**What you have to do**
Restate word for word the lines below from the one that has "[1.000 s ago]" through the one that has "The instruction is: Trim", keeping both and dropping all pictures.

**Data section**
☆ ☆ ☆
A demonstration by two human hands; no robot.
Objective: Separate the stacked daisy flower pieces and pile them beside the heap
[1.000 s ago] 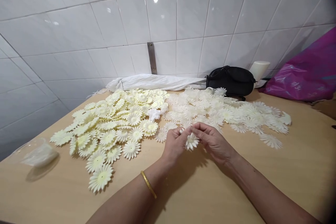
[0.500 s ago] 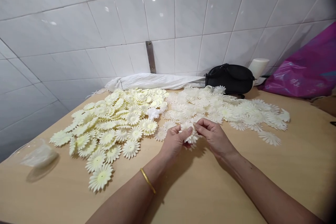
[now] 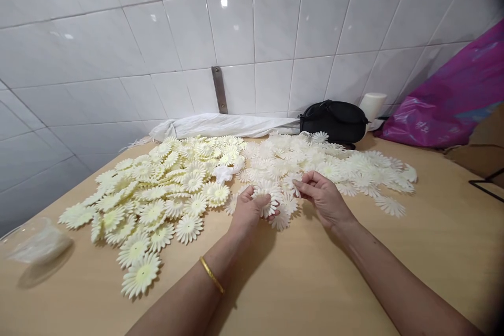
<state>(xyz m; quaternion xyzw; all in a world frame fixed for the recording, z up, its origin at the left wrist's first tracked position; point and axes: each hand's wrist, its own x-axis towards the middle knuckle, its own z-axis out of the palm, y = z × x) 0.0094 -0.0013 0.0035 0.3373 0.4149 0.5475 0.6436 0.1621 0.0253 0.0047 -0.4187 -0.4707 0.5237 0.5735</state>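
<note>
My left hand (image 3: pixel 249 212) is closed on a white artificial flower (image 3: pixel 266 198), its thumb lying over the petals. To the right, my right hand (image 3: pixel 323 197) pinches the edge of a second white petal piece (image 3: pixel 292 185) between thumb and fingers. More loose white petal layers (image 3: pixel 280 219) show just below and beside the left fingers; whether they are held or lie on the table I cannot tell. Behind both hands spreads a heap of white flower pieces (image 3: pixel 334 163). A pile of pale yellow flower pieces (image 3: pixel 157 189) lies to the left.
At the left edge of the wooden table (image 3: pixel 315 283) stands a clear container (image 3: pixel 37 244) with whitish contents. Along the tiled wall lie a white cloth (image 3: pixel 224 125), a black case (image 3: pixel 334 122), a white cylinder (image 3: pixel 372 106) and a purple bag (image 3: pixel 437 110).
My hands have drawn apart, the right now pinching a petal piece separate from the flower in the left. The view has shifted slightly, so the background sits further left.
</note>
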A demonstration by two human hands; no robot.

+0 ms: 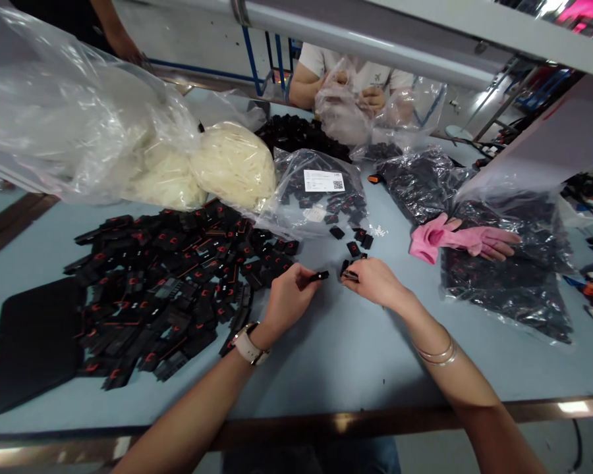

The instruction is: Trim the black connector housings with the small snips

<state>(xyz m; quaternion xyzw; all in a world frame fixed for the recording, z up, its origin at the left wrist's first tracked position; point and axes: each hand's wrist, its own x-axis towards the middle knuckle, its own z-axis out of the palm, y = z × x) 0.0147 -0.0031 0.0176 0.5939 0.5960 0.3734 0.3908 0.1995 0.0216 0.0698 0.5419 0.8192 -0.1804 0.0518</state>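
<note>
My left hand (pixel 292 293) pinches a small black plastic connector housing (pixel 319 276), its free end pointing right. Close by on the right, my right hand (pixel 373 282) is closed around a dark piece with a metallic glint (pixel 350 275); its kind is hard to make out. A few loose black pieces (pixel 353 249) lie just beyond the right hand, beside some tiny white bits (pixel 379 231). Left of my left hand spreads a large heap of black connector housings with red-orange parts (pixel 168 283). A clear bag with a white label (pixel 321 191) holds more small black pieces.
A black tray (pixel 32 345) lies at the left. Bags of cream-coloured parts (pixel 234 164) stand behind the heap. Pink gloves (pixel 457 238) rest on bags of black parts (pixel 504 289) at the right. Across the table, a person in a white shirt (pixel 375 76) handles a clear bag.
</note>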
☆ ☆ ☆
**Written solution**
[1.000 s ago] 
[0.500 s ago] 
[now] 
<state>(xyz m; quaternion xyzw; all in a world frame fixed for the recording, z up, its origin at the left wrist's first tracked position; point and axes: each hand's wrist, its own x-axis towards the middle knuckle, its own z-axis out of the palm, y = z × x) 0.0094 -0.0013 0.0035 0.3373 0.4149 0.5475 0.6436 0.1621 0.0253 0.0047 -0.4187 -0.4707 0.5237 0.5735</state>
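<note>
My left hand (image 3: pixel 249 212) is closed on a white artificial flower (image 3: pixel 266 198), its thumb lying over the petals. To the right, my right hand (image 3: pixel 323 197) pinches the edge of a second white petal piece (image 3: pixel 292 185) between thumb and fingers. More loose white petal layers (image 3: pixel 280 219) show just below and beside the left fingers; whether they are held or lie on the table I cannot tell. Behind both hands spreads a heap of white flower pieces (image 3: pixel 334 163). A pile of pale yellow flower pieces (image 3: pixel 157 189) lies to the left.
At the left edge of the wooden table (image 3: pixel 315 283) stands a clear container (image 3: pixel 37 244) with whitish contents. Along the tiled wall lie a white cloth (image 3: pixel 224 125), a black case (image 3: pixel 334 122), a white cylinder (image 3: pixel 372 106) and a purple bag (image 3: pixel 437 110).
My hands have drawn apart, the right now pinching a petal piece separate from the flower in the left. The view has shifted slightly, so the background sits further left.
</note>
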A demonstration by two human hands; no robot.

+0 ms: 

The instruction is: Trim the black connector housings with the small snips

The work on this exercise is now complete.